=== YOUR INSTRUCTIONS ===
An unchanged copy of all the lines below is expected, and it should contain no pictures.

=== INPUT DATA ===
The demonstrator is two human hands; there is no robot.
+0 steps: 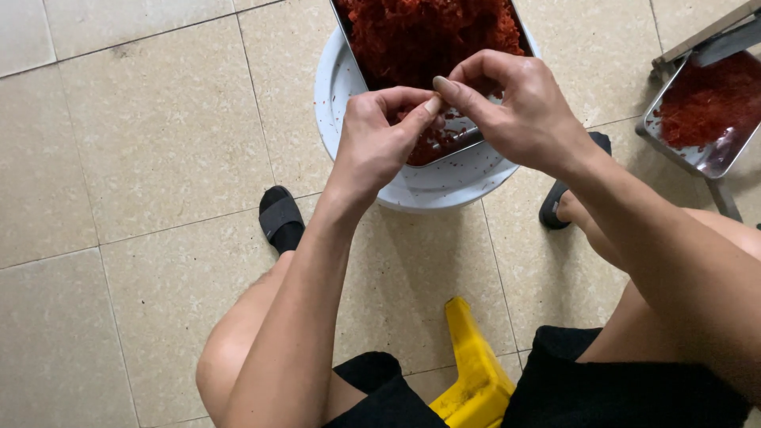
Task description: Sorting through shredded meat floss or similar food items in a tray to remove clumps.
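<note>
Floor: beige tiles (151,127); a black slipper (281,218) lies on them at the left.
Left hand (379,143): fingers curled, thumb and forefinger pinched together over the tray's near edge; what they grip is too small to tell.
Tray (468,135): metal, filled with shredded red material (428,32), resting on a white upturned bucket (341,79).
Right hand (515,103): fingertips closed, meeting the left hand's; the held bit cannot be told.
Stool (476,372): yellow, between the knees.
Second tray (701,111): far right, also red-filled.
</note>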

=== YOUR RESPONSE ===
The demonstrator is two human hands; there is no robot.
+0 steps: 
Task description: Sorting through shredded meat floss or similar food items in a tray to remove clumps.
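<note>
Floor: beige tiles (151,127); a black slipper (281,218) lies on them at the left.
Left hand (379,143): fingers curled, thumb and forefinger pinched together over the tray's near edge; what they grip is too small to tell.
Tray (468,135): metal, filled with shredded red material (428,32), resting on a white upturned bucket (341,79).
Right hand (515,103): fingertips closed, meeting the left hand's; the held bit cannot be told.
Stool (476,372): yellow, between the knees.
Second tray (701,111): far right, also red-filled.
</note>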

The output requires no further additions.